The integration of renewable energy sources (RESs) in modern power systems (MPSs) has been increased. This integration has led to a quick shift in the control approaches of grid connected power converters (GCPCs). Traditionally, Grid-Following Inverters (GFLIs) have been widely employed for integrating in MPSs, because of their simplicity and reliance on external grid signals for synchronization. However, in recent years, Grid-Forming Inverters (GFMIs) have emerged as a promising control architecture for integrating of RESs. GFMIs are capable of emulating the dynamics of synchronous generators (SGs). GFMIs mainly establishes their voltage and frequency references independently, to form a grid. This feature enables GFMIs to have an actively contribution on the system inertia, damping, and voltage support; which makes them suitable for MPSs with high RES penetration. This work formulates and develops a fault ride through (FRT) mechanism for Virtual Synchronous Generator (VSG) GFMIs. The proposed scheme has been developed according to the current limiter dynamics and presents a novel power deceleration scheme.

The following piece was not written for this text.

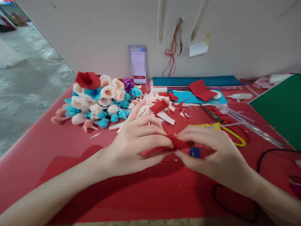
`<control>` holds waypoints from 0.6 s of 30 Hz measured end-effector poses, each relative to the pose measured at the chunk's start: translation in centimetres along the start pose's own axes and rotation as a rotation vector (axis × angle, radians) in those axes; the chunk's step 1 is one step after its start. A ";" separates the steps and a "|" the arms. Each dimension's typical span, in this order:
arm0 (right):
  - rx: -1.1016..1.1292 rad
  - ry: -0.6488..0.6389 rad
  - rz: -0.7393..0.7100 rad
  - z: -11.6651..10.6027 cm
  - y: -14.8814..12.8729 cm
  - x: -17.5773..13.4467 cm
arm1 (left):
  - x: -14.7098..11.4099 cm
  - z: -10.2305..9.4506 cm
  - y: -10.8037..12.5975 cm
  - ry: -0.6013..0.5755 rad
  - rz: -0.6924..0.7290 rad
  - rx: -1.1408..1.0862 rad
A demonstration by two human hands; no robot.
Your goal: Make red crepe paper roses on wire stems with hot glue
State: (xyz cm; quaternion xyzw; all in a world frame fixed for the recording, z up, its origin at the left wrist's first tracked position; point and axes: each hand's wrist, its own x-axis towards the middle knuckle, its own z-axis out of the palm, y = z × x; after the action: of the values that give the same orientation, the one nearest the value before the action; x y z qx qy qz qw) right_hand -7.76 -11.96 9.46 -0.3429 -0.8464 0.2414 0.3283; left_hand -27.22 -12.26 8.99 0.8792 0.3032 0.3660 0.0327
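Note:
Between my two hands is a piece of red crepe paper (178,143), folded or curled, just above the red table. My left hand (138,141) pinches its left part, with the index finger raised. On the right side, my right hand (211,147) grips the paper between thumb and fingertips. A small dark blue piece (195,152) shows beside the right thumb; I cannot make out what it is. Yellow-handled scissors (235,135) lie just behind my right hand. Beyond my left hand, red and white paper scraps (161,108) are heaped.
Paper flowers (108,92) in white, blue, red and pink are piled at the back left. A phone (138,64) leans on the wall. A glue bottle (240,96), clear sticks (254,122) and a green board (279,110) are on the right. A black cord (261,160) crosses the right side.

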 end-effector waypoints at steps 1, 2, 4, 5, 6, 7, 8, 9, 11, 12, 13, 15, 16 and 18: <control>-0.013 0.004 -0.024 0.0 0.0 0.0 | 0.0 0.0 0.0 0.010 0.013 0.007; -0.027 0.004 -0.042 -0.1 0.0 -0.1 | 0.1 -0.1 -0.1 0.012 0.031 0.012; -0.050 0.000 -0.073 -0.2 0.0 -0.1 | 0.1 -0.2 -0.1 -0.001 0.073 0.024; -0.061 -0.005 -0.089 -0.3 0.0 -0.1 | 0.1 -0.2 -0.1 -0.007 0.092 0.032; -0.074 -0.007 -0.110 -0.3 0.0 -0.1 | 0.1 -0.3 -0.1 -0.006 0.109 0.041; -0.090 -0.006 -0.135 -0.4 0.0 -0.1 | 0.1 -0.4 0.0 0.000 0.123 0.052; -0.112 -0.001 -0.163 -0.4 0.0 -0.1 | 0.1 -0.4 0.0 0.009 0.136 0.064; -0.139 0.003 -0.190 -0.5 0.0 -0.1 | 0.1 -0.5 0.0 0.020 0.150 0.075; -0.192 0.007 -0.232 -0.6 0.0 -0.2 | 0.1 -0.5 0.1 0.040 0.177 0.096; -0.214 0.003 -0.241 -0.7 0.0 -0.2 | 0.2 -0.5 0.1 0.047 0.185 0.107; -0.229 -0.005 -0.241 -0.8 0.0 -0.2 | 0.2 -0.6 0.2 0.049 0.189 0.119; -0.232 -0.035 -0.235 -1.0 -0.1 -0.2 | 0.2 -0.6 0.3 0.058 0.179 0.142; -0.221 -0.052 -0.230 -1.1 -0.1 -0.3 | 0.1 -0.6 0.3 0.065 0.168 0.147; -0.187 -0.083 -0.218 -1.3 -0.2 -0.3 | 0.0 -0.7 0.4 0.073 0.148 0.138</control>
State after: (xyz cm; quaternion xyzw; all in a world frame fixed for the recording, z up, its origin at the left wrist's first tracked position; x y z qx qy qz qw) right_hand -6.74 -12.03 10.30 -0.2678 -0.9102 0.1386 0.2838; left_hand -27.45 -12.69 9.65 0.8853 0.2632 0.3775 -0.0663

During current saturation scheme, the proposed scheme modifies the active power swing loop structured on d-axes current. By a set of tests and simulations results,  the effectiveness of the proposed adaptive FRT has been shown under both strong (with SCR 20) and weak grid (with SCR 2) conditions. Under symmetrical and asymmetrical fault types with different durations, the performance of the proposed scheme has been checked. The results validate the merits of proposed scheme and its compatibility with GFMI objectives. It has been shown that the proposed architecture enhances the FRT capability of DC-link VSGs; in addition, it supports stable operation in weak MPSs, and provides a robust solution for grids with high share of RESs.